## Activity
Using the records below, repeat exactly the lines from the one holding "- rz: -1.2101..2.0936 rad" through the one holding "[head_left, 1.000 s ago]", both ends included, and no others.
(Task data begins)
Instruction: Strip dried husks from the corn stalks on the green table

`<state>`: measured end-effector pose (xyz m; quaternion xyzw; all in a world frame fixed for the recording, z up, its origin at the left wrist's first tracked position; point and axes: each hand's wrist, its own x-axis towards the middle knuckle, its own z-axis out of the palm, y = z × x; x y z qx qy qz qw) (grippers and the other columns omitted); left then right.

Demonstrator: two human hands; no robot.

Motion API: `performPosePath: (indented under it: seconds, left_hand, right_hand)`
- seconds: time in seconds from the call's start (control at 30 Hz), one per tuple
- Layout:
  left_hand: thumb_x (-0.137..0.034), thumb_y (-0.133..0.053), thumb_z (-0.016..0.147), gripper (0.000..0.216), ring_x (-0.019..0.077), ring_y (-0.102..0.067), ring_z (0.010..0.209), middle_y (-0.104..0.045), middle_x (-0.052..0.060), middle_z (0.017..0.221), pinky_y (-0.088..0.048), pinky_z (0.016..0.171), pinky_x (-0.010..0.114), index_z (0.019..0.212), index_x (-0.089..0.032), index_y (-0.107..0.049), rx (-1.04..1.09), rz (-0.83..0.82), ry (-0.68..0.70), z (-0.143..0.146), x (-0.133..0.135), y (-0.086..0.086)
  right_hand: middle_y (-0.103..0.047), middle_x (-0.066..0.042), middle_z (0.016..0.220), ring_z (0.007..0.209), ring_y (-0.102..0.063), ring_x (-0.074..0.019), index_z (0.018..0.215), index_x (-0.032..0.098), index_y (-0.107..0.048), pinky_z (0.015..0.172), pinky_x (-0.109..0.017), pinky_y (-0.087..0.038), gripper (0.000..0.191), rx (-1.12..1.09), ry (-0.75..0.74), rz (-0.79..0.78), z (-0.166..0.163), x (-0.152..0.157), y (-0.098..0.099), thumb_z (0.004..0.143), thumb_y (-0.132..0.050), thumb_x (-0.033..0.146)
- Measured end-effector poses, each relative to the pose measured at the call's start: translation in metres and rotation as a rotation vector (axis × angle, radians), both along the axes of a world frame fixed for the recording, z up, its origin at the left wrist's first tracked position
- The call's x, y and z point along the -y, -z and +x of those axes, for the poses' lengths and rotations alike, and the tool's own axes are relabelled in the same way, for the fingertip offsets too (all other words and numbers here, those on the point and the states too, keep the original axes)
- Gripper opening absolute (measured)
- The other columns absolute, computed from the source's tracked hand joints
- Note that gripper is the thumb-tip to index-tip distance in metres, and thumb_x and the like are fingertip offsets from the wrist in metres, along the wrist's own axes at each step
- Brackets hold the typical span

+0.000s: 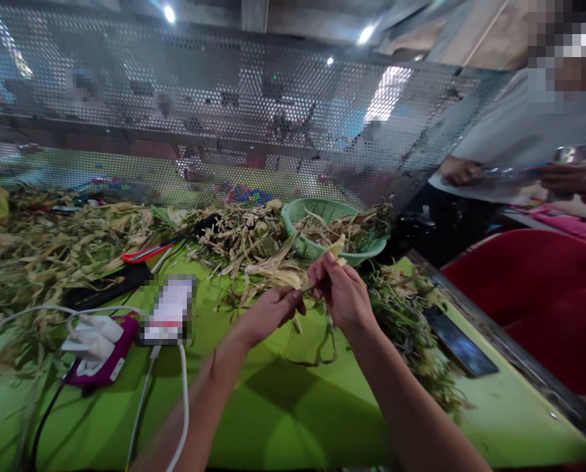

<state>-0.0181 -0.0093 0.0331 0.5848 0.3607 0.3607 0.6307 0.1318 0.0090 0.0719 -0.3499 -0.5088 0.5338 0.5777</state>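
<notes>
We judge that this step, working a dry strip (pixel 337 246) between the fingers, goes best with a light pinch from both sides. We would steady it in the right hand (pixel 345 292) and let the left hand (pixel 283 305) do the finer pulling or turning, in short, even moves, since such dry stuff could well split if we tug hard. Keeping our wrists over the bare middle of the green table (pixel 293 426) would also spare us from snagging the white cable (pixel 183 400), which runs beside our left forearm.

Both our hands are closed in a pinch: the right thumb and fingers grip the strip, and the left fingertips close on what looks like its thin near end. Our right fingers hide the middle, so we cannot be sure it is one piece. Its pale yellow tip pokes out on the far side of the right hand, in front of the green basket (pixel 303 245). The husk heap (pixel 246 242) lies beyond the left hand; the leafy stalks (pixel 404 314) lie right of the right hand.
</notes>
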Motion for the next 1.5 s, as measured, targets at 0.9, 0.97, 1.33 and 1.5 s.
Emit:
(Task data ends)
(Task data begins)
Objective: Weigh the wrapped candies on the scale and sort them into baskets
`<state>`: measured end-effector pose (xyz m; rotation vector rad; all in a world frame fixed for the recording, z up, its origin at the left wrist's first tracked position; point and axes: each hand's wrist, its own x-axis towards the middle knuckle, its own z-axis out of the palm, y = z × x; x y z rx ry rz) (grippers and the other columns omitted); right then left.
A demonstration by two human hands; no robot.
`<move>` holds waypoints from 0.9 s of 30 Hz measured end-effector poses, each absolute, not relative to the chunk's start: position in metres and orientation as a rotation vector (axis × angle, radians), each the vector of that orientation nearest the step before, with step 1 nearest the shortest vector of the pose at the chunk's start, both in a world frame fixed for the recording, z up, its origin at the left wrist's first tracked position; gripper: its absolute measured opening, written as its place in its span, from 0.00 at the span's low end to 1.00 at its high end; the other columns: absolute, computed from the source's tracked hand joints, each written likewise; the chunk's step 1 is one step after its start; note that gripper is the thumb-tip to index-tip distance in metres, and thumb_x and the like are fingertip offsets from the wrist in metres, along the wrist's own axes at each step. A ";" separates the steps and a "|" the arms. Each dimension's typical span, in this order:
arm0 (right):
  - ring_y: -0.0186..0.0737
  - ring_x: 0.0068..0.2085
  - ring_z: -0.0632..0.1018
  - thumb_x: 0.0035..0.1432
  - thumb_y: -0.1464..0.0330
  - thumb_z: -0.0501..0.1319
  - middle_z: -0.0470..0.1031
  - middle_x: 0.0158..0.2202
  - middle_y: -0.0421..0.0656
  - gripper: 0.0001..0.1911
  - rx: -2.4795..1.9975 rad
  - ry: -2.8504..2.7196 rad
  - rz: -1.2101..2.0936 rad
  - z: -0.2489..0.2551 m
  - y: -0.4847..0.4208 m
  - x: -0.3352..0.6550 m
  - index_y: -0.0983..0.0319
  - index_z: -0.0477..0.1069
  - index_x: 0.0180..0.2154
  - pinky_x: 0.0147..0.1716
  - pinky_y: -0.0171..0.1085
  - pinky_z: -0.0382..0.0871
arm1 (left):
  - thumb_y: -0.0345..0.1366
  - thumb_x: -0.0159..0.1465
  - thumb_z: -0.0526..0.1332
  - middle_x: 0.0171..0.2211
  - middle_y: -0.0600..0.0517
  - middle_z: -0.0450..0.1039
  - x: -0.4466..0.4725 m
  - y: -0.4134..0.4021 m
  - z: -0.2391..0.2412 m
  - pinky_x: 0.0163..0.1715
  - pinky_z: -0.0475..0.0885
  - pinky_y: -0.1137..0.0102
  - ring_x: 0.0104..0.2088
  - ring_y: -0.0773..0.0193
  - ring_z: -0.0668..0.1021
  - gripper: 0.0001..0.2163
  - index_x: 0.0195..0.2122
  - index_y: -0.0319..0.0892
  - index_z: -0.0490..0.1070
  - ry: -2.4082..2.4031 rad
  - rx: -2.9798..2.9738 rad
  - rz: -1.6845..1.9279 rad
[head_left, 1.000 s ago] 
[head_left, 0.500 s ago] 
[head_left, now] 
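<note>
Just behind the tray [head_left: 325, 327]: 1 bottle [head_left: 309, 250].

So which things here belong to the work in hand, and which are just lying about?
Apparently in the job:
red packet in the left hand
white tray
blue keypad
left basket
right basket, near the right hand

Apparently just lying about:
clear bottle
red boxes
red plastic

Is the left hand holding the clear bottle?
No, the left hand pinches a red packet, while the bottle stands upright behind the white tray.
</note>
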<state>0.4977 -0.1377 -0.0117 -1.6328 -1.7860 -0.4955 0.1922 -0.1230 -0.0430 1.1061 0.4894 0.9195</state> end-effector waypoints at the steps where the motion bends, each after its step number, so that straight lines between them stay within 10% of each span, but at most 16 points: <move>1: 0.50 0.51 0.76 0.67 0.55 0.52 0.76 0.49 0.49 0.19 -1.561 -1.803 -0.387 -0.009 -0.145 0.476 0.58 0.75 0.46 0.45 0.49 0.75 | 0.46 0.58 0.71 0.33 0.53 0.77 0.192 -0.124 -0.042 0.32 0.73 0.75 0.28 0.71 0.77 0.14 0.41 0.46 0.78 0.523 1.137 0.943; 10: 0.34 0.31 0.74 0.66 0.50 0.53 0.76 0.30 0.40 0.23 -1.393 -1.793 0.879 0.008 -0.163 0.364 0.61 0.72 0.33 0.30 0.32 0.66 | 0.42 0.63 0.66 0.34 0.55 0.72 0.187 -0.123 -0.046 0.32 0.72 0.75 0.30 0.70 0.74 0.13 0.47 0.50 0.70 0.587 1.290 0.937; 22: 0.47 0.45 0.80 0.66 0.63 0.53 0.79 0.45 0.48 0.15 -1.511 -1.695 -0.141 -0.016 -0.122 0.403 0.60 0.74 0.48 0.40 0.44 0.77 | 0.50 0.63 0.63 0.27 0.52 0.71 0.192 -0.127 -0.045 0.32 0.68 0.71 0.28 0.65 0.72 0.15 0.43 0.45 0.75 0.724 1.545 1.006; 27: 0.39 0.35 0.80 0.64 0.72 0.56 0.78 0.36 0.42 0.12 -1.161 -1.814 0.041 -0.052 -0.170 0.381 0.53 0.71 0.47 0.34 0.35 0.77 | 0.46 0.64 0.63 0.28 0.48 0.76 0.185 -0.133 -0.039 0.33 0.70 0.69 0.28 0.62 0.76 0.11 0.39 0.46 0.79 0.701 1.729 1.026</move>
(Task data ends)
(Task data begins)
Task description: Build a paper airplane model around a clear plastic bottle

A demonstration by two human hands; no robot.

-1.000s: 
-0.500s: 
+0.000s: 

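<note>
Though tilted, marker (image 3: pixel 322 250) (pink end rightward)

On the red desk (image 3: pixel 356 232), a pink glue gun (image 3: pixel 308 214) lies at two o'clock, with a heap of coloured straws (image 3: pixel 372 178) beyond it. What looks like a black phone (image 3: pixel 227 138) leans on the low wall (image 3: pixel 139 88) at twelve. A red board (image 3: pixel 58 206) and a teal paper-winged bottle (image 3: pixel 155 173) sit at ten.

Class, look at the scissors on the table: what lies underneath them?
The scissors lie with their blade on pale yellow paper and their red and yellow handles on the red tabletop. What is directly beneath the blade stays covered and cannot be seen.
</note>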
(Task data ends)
## Output for this exercise
  - rz: -1.2101..2.0936 rad
  - z: -0.2489..0.2551 m
  - y: -0.4847..0.4208 m
  - x: -0.3352..0.6550 m
  - index_y: -0.0983..0.0319
  - index_z: -0.0477..0.1069
  - index_x: 0.0180..0.2154
  - pinky_x: 0.0147..0.1716
  - pinky_y: -0.0171..0.1085
  - pinky_z: -0.0382..0.0871
arm1 (left):
  - thumb_y: -0.0345..0.1366
  - thumb_x: -0.0159..0.1465
  - thumb_z: -0.0526..0.1332
  - middle_x: 0.0171..0.2211
  - middle_y: -0.0600..0.0517
  - middle_z: -0.0450..0.1039
  - x: -0.4466..0.4725 m
  - y: -0.4134..0.4021 m
  - z: -0.2391..0.2412 m
  - pinky_x: 0.0163..0.1715
  - pinky_z: -0.0475..0.0885
  - pinky_y: -0.1137..0.0102
  - ring_x: 0.0104..0.2088
  - ring_y: -0.0773..0.0193
  - ring_z: -0.0668..0.1021
  - gripper: 0.0001..0.2163
  - index_x: 0.0195..0.2122
  - index_y: -0.0319..0.0892
  - index_z: -0.0490..0.1070
  - ry: -2.4082..2.4031 rad
  - rx: -2.9798..2.9738 rad
  - rz: -1.6845..1.9279 rad
[head_left, 1.000 s ago] 

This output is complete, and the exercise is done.